まあ手綱をしっかりと握れば俺の苦手な裏工作などを受け持ってくれるから、馬鹿と鋏は使いようというやつなのだろう。俺の度量という意味で。
しっかしどうしてこうも各地の連絡はスムーズじゃないんだ?今どきらしくパソコン管理すれば良いじゃないか。…いやでも内容が内容だからな。万が一ハッキングされて情報がばら撒かれたら機密も何も無くなる。この体制が一番なのかね?
俺の前世にはこの世界よりも文明が進んだ世界があったが、こうしてお偉いさん方が集まって会議を開くことはあった。らしい。俺は権力には興味無かったので良くは知らないので人伝なのだ。ともかく文明が進んでもこの体制が存続しているって事は、つまりは良い体制なのだろうよ。
それにしても烏は優秀だな。というよりもフギンとムニンが優秀だと言うべきだろうか?各地での情報は正確な事この上ない。最近はダンジョンに関することではなく各国の機密にしている事を重点的に調べている、というか好きで調べているようだが。
まあともかくフギンとムニンから上がってくる各地の報告は正確なものだとよく分かる。
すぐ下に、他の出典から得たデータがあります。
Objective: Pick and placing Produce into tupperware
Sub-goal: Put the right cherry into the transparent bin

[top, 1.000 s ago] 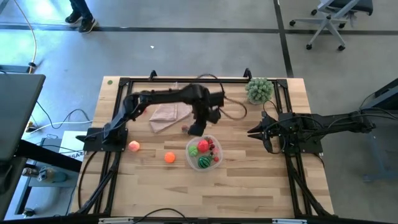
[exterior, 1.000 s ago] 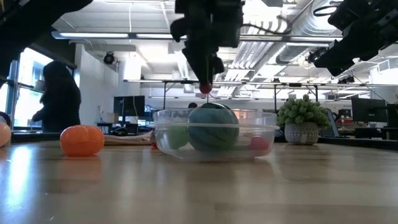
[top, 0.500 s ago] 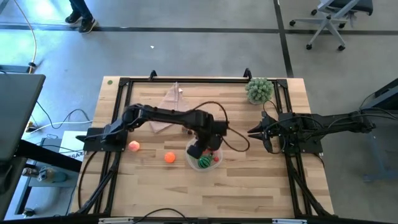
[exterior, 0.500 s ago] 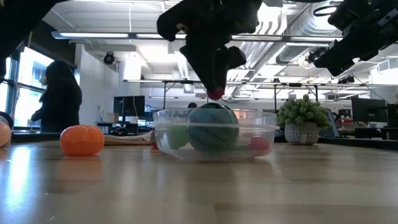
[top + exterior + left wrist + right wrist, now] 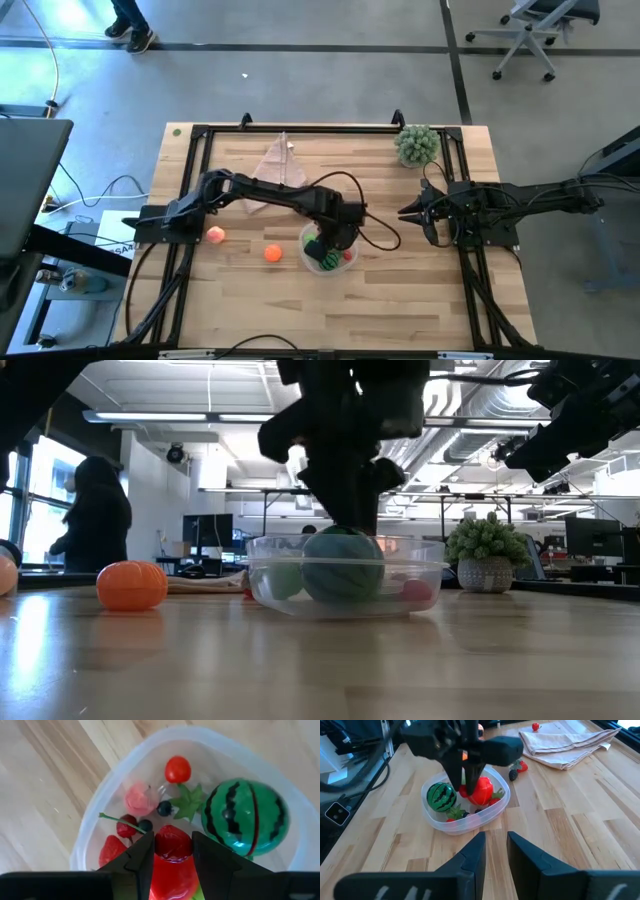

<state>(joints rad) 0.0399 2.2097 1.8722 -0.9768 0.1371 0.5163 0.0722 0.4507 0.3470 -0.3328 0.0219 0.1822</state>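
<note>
High view: left gripper over tupperware, hiding most produce; orange and peach lie outside.
Low view: melon in tub; gripper tips hidden behind it.
Left wrist: fingers clamp a red fruit.
Right wrist: right gripper nearly closed, empty, well apart.

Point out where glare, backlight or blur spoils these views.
Low view: bright ceiling lights leave the left claw a black silhouette above the tupperware. Left wrist view: its own fingers are blurred. High view: evenly lit, pale glare on the floor.
</note>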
情報の多さも然り、情報の質は今証明された。とても良い事だ。そのおかげで投資は失敗無しだ。金には執着していないがフギンとムニンに任せたらなんだか楽しくなって総資産が凄いことになってる。
そんな訳でフギンとムニンの最近のブームは情報操作らしい。情報を得て、どこで、誰が、いつ、どんな風に動くのか予想して投資している。情報量が多すぎて一部情報をもらう程度しか活用しきれて無いが、自分の分を弁えていると考えれば良いと言えるだろうな。
実際俺が運用してる資産なんて10%程度だからな!
そういえば最近報告される量が減ってきたな。それだけ情報に変化がないのだと思ったが、この報告会というか組合の幹部会議の雰囲気的に何か違う気がする。なんだ?何が違う?
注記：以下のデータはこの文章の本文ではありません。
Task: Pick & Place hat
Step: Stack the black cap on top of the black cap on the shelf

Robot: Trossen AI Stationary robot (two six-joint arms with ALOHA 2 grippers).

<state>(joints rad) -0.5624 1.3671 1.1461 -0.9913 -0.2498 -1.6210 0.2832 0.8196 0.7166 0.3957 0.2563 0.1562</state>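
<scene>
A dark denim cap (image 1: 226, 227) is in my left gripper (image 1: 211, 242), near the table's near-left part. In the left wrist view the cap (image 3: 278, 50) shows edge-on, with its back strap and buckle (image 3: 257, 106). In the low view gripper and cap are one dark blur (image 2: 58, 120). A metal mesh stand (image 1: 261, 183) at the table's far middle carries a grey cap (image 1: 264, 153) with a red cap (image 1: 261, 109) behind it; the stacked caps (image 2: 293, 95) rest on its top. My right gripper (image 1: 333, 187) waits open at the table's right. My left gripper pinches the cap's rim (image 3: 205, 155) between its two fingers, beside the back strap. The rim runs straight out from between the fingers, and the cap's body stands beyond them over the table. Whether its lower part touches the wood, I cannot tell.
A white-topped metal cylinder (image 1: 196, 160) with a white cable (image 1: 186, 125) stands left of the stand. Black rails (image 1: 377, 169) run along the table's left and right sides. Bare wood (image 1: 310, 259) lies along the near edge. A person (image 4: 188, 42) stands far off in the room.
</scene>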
「――という事になってます。なので今の直された見通しは正しいかと」
「そうだね。ならこれ以上問題は無いと判断するよ。何か異論は?」
「「「「「……」」」」」
「無いみたいだね。では、例の緊急事態の内容だ。幹部には全員情報を共有したが一応ランク0の二人にも伝えようと思う。異論は?」
「「「「「……」」」」」
「無いようだね。では話そう。実はダンジョン以外でモンスターの発見がされている、スタンピードによってできた森以外でだ。既に確認されてるのはゴブリン、コボルト、オーク、ストーンゴーレムの四種で、倒したらダンジョンの様にドロップアイテムを残して消える事は無いそうだ」
「「は?」」
なにそれ、聞いてないんですが?もしかしてフギンとムニンの報告する量が減ってきたのは、こういう事?
エセランク。作者も書いたかどうか曖昧な記憶だが、多分書いた。一応の説明として、組合におけるランクはダンジョンで入手した物の売り上げ金額で決まるので、元手があれば比較的簡単にランクを上げれる。そういう行為をして上がった者をエセランクと言う。